In the data below, find the lines containing "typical" and say how many there are, nothing more.

----- Task material

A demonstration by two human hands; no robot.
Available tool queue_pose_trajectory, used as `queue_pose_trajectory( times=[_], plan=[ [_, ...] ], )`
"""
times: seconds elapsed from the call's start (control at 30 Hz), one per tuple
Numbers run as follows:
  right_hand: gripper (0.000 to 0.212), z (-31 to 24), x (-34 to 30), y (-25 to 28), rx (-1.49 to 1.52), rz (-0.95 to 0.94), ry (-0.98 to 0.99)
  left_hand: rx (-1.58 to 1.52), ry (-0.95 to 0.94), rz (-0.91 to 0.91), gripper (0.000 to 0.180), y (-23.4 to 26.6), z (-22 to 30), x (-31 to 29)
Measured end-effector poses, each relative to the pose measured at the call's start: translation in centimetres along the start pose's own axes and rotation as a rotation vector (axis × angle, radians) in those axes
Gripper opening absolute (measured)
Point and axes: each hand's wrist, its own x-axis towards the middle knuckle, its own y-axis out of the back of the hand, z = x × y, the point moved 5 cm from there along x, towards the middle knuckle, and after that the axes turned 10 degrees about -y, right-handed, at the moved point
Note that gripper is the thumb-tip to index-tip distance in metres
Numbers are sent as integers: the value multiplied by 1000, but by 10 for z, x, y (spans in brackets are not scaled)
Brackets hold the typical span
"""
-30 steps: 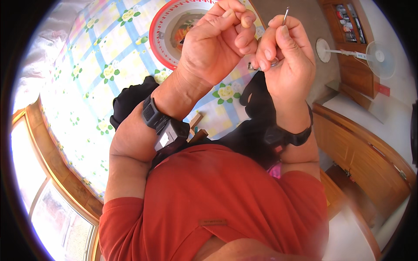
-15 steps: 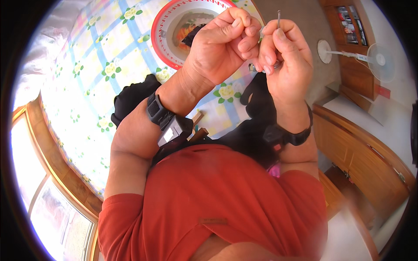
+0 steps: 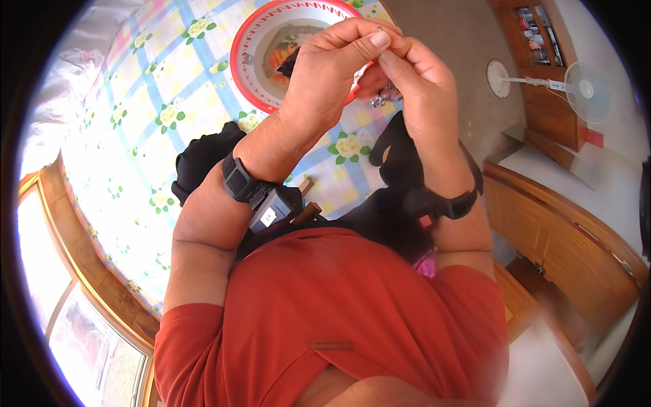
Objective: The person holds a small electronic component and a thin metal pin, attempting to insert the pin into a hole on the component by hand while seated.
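Observation:
My left hand (image 3: 332, 64) and my right hand (image 3: 424, 81) are raised over the table's far part, thumbs and forefingers pinched together and touching. A thin metal rod, seen earlier in the right pinch, is now mostly hidden between the fingertips. What the left fingers pinch is too small to make out. Below the right fingers, a shiny, silvery object (image 3: 385, 95) shows; I cannot tell its kind. Just behind my left hand stands a white basin (image 3: 247, 54) with a red rim, holding dark material (image 3: 288, 64) and a colourful patterned bottom.
A flowered, checked cloth (image 3: 146, 142) covers the table. Black fabric (image 3: 203, 159) lies beside my left forearm, with more black cloth (image 3: 400, 156) near my right. Small wooden pieces (image 3: 306, 186) lie by my lap. A white fan (image 3: 586, 91) and wooden cabinets (image 3: 556, 220) are at right.
My right hand has moved left and its fingertips now meet those of my left hand. The thin metal rod that stood upright in the right pinch no longer shows clearly.

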Motion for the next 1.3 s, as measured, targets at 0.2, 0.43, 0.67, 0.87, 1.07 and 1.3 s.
queue_pose_trajectory(
  times=[0.2,0.43,0.67,0.87,1.07,1.3],
  plan=[
    [19,-18,7,21,-302,210,367,791,-505,-82,11,7,16,4],
    [10,-23,-1,11,-520,254,471,1013,-452,-152,8,-7,19,-10],
    [14,-18,3,8,-773,376,598,955,-321,-151,12,-8,11,-22],
    [17,-17,-20,3,-781,446,800,949,-80,-228,15,2,24,-30],
    [12,-40,-38,49,461,-47,455,589,116,-38,15,13,33,-104],
    [24,-12,-120,44,1030,-529,533,383,159,-97,16,-61,42,-142]
  ],
)
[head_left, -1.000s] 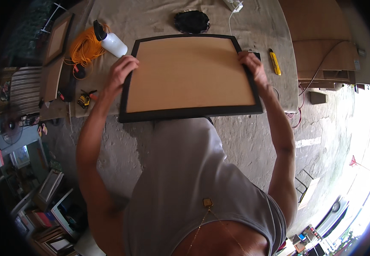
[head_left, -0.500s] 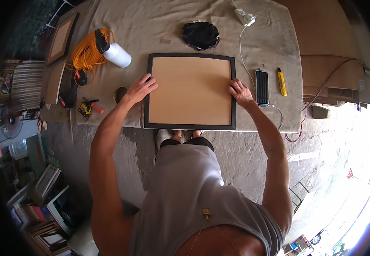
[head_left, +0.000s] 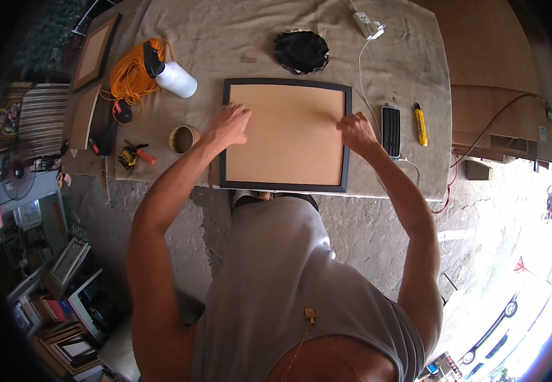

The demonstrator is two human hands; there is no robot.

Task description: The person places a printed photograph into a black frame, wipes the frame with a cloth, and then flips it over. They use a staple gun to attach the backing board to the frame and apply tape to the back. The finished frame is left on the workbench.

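Observation:
A picture frame with a black border lies on the cloth-covered table in front of me, a plain tan board filling it. My left hand is over the frame's left side, reaching onto the board; its thumb stands apart from the bent fingers. Around the right border, my right hand has its fingers curled. Beside my left wrist stands a round tub, partly behind the forearm. To the right of my right hand are a black phone-like device and a yellow utility knife.
A white spray bottle lies by a coil of orange cord at the left. Nearby are a tape measure and an orange-handled tool. A black cloth item and a white power strip with a cable lie farther back.
My left hand has moved from the frame's left border rightward onto the board, its thumb spreading. The right hand has stayed at the right border. The frame has shifted slightly.

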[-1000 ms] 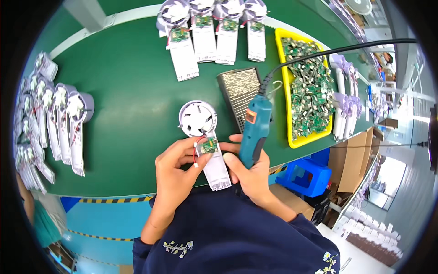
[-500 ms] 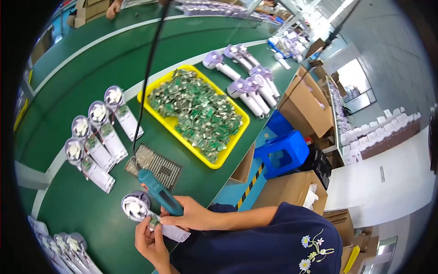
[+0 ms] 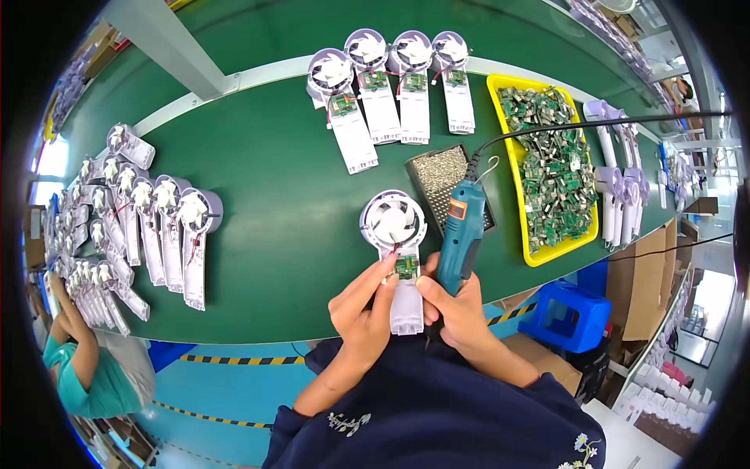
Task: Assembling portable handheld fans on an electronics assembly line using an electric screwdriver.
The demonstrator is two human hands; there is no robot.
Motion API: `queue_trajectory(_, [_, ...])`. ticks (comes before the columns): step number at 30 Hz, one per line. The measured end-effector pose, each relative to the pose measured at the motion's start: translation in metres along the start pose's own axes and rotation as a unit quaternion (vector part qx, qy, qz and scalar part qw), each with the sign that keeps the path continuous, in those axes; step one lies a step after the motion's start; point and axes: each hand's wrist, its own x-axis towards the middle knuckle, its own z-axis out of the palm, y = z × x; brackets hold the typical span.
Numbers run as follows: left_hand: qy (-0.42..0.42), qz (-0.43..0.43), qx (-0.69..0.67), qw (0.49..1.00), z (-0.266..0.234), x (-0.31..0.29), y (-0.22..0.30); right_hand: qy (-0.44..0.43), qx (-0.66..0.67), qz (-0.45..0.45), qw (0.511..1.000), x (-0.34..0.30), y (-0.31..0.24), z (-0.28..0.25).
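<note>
An opened handheld fan lies in front of me, white blades up, its pale handle pointing toward me. A small green circuit board sits in the upper handle. My left hand is closed, fingertips pressed on the board's left edge by the wires. Closed round a teal electric screwdriver, my right hand also steadies the fan's handle with its thumb and fingers. The screwdriver's tip points away from me. Just beyond it is a dark tray of small screws, partly covered by the tool.
Several opened fans lie at the table's far side. A yellow tray heaped with circuit boards is at right, with closed fans past it. More opened fans fill the left, where a co-worker works. The screwdriver's black cable crosses the yellow tray.
The view has swung left and levelled, bringing in the co-worker and the left rows of fans. Both hands still hold the fan, and the screwdriver stays in my right hand.
</note>
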Motion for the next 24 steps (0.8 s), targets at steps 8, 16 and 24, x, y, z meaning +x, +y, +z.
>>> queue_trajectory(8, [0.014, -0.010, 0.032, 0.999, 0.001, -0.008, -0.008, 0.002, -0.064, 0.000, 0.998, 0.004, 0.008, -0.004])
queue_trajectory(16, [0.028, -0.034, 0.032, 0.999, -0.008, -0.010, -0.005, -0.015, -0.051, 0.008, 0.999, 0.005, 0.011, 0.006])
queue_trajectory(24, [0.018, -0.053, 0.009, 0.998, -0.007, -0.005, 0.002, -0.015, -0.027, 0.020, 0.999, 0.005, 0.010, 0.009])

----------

- **Result of this exercise**
2